I have been mulling over which of my food hates to target this year. It’s not an easy decision. I have a few of them.

It’s not that I am a purist – hey I’m a great believer in fairy floss at a fete and I’ve even been known to stop at McDonalds for coffee at 6 am.  But industrialised fake food deceptively marketed as real food sets me off on a rant. Real food is part of the cycle of life – biomass created by plants out of light and endlessly recycled, a miracle that as far as we know exists only on this one little planet.

Last year it was muesli bars, and though I shall keep on with the Muesli Bar Challenge this year (I’ve still got a pile of recipes), I’m looking for a new target.
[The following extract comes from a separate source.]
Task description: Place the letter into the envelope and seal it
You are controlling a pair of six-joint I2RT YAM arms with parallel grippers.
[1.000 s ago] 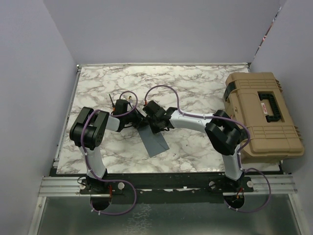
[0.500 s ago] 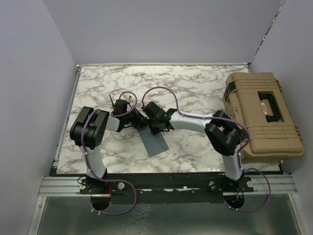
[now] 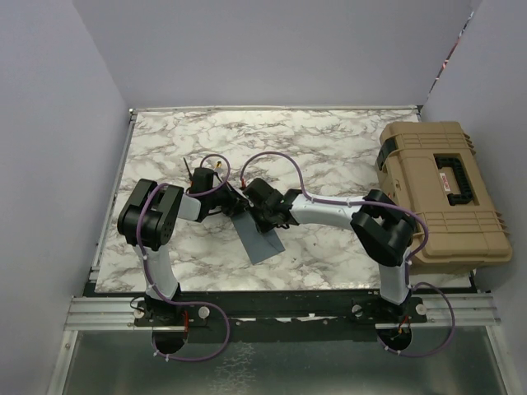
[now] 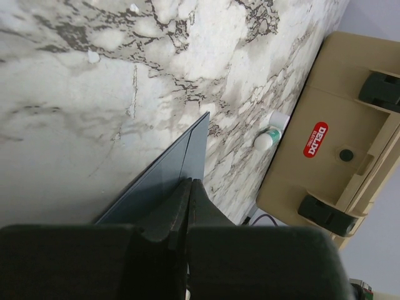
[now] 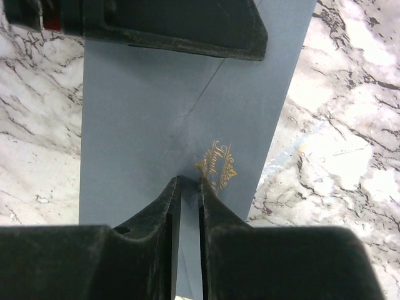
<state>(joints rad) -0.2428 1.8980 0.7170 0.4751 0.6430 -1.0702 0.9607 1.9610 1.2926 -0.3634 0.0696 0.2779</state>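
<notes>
The slate grey-blue envelope lies flat on the marble table, running from mid-table toward the near edge. In the right wrist view the envelope shows a gold script mark. My left gripper is shut and turned on its side, its fingers resting on the envelope's far end; one finger crosses the top of the right wrist view. My left gripper has its tips at the envelope. My right gripper stands tips-down on the envelope beside the gold mark, jaws a narrow slit apart. The letter is hidden.
A tan hard case with black latches fills the table's right side, also seen as the tan case in the left wrist view. A small white cylinder with a teal band lies beside it. Purple walls close in the left, back and right.
The right arm has shifted a little to the left and nearer, and its jaws have parted slightly. The left arm and the envelope have stayed in place.
</notes>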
My thought is breakfast cereals.  The Parents Jury shames  Kellogg’s Nutri-Grain with the top award for ‘Smoke and Mirrors’ advertising. I know what it is like to try to feed young Iron Men. From age 12 to 16, my son grew over half a metre, drank 2 litres of milk at a sitting, demolished a loaf of bread in a day. Which is why it is particularly galling to have boxes of mostly air, mixed with several names for sugar, a bit of starch and a concoction of chemicals, shifted around the country at great cost in greenhouse gases and marketed as food for young men whose bones and muscles are lengthening by the day.

I used to be a non-breakfast eater.  I think it is common for women to develop the habit of getting up and just going so fast they don’t stop for breakfast till mid-morning, by which time blood sugars are so low you’re just ravenous for fast carbohydrates.  I got away with it when I was spending all day being physically active.  But these days I do too much computer work, and if I don’t eat breakfast my weight creeps up.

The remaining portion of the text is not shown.